Nature Communications ◽

10.1038/s41467-021-24421-0 ◽

2021 ◽

Vol 12 (1) ◽

Author(s):

Zhiwen Liu ◽

Fanglong Zhao ◽

Boyang Zhao ◽

Jie Yang ◽

Joseph Ferrara ◽

...

Keyword(s):

High Resolution ◽

Organic Synthesis ◽

Indole Alkaloids ◽

Site Directed Mutagenesis ◽

Structural Basis ◽

Directed Mutagenesis ◽

Computational Studies ◽

X Ray ◽

Evolutionary Branch ◽

Catalytic Mechanisms

AbstractPrenylated indole alkaloids featuring spirooxindole rings possess a 3R or 3S carbon stereocenter, which determines the bioactivities of these compounds. Despite the stereoselective advantages of spirooxindole biosynthesis compared with those of organic synthesis, the biocatalytic mechanism for controlling the 3R or 3S-spirooxindole formation has been elusive.
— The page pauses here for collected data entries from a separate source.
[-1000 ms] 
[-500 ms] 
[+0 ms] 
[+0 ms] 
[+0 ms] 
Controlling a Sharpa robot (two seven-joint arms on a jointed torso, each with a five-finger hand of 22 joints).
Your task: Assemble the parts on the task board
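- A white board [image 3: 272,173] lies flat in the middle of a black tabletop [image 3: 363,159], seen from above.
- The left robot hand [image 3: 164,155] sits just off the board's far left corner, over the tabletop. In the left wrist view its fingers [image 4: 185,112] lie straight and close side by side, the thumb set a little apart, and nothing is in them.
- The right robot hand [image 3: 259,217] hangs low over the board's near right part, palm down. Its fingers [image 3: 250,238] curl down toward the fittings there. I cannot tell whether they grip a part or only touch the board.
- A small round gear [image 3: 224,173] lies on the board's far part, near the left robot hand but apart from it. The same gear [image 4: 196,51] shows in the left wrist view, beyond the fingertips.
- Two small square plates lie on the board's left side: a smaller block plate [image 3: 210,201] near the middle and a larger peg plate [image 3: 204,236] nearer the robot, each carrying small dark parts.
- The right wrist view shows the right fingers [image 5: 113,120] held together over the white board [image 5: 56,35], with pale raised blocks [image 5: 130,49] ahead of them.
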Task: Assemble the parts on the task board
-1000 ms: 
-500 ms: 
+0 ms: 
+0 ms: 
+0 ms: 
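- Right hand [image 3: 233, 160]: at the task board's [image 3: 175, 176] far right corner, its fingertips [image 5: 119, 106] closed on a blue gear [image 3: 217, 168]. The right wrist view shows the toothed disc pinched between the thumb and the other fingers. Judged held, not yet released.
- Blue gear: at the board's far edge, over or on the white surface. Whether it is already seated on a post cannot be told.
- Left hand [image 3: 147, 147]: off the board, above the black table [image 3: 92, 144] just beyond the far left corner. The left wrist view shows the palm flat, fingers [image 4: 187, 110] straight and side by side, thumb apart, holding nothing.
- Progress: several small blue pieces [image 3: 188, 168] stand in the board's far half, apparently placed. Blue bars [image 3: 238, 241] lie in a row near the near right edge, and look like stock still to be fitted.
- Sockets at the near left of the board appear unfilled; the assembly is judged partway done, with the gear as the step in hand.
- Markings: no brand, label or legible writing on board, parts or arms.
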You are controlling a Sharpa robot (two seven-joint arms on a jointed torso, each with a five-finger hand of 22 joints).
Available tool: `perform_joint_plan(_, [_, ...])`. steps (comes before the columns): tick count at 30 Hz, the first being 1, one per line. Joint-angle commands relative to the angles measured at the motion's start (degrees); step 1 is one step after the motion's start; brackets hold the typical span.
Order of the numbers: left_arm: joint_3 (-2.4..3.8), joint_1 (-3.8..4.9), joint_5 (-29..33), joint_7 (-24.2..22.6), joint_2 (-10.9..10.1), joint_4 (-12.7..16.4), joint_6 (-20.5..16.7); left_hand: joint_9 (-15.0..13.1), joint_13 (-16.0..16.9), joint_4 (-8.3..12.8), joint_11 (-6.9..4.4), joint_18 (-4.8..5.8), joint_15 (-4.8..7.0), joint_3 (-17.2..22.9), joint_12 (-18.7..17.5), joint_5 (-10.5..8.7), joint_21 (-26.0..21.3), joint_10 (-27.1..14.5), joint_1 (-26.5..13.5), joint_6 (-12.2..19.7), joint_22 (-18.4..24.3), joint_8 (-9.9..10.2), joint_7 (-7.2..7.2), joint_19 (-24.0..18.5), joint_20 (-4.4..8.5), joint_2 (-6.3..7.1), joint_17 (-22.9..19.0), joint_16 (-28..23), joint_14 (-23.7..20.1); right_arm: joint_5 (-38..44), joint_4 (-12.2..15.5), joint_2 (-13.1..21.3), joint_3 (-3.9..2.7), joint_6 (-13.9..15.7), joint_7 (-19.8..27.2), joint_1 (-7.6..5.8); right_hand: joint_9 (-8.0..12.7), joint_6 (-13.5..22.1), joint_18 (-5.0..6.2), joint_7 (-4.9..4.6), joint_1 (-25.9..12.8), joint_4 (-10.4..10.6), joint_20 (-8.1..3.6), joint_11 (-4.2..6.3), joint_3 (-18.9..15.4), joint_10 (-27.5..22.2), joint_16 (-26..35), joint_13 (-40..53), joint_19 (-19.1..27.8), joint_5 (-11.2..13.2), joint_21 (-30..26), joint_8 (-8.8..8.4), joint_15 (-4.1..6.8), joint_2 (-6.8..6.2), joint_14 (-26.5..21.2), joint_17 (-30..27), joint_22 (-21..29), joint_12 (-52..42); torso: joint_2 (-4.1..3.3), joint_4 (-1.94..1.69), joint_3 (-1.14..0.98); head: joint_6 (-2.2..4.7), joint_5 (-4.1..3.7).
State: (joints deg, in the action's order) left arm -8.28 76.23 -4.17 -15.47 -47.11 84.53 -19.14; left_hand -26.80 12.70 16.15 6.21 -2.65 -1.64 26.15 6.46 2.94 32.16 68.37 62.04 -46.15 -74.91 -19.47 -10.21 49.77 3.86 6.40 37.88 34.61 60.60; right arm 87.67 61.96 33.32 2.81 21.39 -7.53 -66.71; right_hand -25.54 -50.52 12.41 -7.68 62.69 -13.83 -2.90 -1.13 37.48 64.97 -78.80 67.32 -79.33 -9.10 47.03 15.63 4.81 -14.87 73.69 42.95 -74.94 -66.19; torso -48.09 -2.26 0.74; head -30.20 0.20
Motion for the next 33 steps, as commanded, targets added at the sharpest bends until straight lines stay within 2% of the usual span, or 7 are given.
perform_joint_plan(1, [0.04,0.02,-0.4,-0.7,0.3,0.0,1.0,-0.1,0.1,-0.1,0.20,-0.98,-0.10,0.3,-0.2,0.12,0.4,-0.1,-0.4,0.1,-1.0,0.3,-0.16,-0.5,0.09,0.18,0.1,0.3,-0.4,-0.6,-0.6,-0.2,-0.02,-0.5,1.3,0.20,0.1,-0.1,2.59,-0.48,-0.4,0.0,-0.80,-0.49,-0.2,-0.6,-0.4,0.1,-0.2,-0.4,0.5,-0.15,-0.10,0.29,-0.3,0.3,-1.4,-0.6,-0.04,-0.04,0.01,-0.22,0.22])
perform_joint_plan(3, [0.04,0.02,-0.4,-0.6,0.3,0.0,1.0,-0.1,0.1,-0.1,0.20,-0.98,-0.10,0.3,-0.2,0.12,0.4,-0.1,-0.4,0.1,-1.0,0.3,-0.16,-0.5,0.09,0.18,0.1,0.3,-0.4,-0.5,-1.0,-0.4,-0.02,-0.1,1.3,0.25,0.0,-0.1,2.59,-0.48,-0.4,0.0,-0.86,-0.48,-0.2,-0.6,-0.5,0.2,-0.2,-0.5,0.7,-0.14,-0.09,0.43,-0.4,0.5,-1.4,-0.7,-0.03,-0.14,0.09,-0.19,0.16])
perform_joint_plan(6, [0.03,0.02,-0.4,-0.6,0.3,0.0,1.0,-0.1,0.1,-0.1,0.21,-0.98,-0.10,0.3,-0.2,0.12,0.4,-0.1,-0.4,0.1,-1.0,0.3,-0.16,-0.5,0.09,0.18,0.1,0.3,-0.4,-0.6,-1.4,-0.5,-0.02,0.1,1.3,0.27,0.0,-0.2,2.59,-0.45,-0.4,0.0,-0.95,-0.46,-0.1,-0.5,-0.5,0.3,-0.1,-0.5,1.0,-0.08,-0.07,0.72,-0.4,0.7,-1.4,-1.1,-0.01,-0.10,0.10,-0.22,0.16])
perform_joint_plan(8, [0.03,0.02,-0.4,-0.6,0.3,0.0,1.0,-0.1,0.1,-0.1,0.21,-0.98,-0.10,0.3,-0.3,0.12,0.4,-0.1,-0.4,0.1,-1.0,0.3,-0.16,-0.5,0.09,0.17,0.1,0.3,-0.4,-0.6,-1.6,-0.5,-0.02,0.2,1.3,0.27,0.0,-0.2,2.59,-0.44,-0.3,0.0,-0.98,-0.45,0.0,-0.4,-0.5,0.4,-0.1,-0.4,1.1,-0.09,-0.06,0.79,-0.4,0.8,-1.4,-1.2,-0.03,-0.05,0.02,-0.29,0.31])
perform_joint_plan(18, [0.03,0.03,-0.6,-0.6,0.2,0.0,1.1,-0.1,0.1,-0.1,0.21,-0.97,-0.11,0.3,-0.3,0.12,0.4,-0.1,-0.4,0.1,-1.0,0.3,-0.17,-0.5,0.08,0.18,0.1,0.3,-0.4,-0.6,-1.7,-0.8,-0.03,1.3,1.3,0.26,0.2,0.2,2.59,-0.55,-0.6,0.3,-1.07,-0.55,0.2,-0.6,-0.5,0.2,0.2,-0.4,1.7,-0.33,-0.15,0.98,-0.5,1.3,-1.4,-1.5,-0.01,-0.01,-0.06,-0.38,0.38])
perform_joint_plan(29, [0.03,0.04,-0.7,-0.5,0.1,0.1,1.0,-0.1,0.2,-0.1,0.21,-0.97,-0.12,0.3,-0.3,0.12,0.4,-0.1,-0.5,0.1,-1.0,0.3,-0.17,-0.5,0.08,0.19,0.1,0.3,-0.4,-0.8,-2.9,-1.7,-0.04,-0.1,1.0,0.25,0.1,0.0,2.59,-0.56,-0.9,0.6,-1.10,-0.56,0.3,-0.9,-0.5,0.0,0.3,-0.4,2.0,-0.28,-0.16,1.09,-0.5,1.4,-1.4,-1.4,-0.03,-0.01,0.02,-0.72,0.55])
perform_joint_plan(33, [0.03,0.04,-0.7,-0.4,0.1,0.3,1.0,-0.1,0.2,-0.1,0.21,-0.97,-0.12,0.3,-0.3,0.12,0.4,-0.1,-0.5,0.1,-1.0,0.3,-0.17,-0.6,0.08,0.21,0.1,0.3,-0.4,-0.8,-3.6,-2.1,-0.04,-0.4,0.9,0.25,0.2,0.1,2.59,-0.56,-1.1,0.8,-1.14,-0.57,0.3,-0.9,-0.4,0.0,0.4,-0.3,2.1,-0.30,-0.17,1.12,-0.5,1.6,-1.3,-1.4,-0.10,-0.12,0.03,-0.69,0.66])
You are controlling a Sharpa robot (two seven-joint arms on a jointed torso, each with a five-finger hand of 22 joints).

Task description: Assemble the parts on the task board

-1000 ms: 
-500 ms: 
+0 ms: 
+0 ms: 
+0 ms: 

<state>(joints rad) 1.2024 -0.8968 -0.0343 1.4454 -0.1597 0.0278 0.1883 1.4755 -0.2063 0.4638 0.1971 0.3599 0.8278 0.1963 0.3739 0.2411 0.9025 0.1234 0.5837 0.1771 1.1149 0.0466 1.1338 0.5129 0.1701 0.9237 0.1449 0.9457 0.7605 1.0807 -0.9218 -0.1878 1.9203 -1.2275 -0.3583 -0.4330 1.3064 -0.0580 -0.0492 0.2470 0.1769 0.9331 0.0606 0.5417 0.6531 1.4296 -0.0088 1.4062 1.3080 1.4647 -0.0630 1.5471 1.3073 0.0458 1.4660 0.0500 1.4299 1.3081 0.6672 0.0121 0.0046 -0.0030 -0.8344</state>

Here, we report an oxygenase/semipinacolase CtdE that specifies the 3S-spirooxindole construction in the biosynthesis of 21R-citrinadin A. High-resolution X-ray crystal structures of CtdE with the substrate and cofactor, together with site-directed mutagenesis and computational studies, illustrate the catalytic mechanisms for the possible β-face epoxidation followed by a regioselective collapse of the epoxide intermediate, which triggers semipinacol rearrangement to form the 3S-spirooxindole. Comparing CtdE with PhqK, which catalyzes the formation of the 3R-spirooxindole, we reveal an evolutionary branch of CtdE in specific 3S spirocyclization. Our study provides deeper insights into the stereoselective catalytic machinery, which is important for the biocatalysis design to synthesize spirooxindole pharmaceuticals.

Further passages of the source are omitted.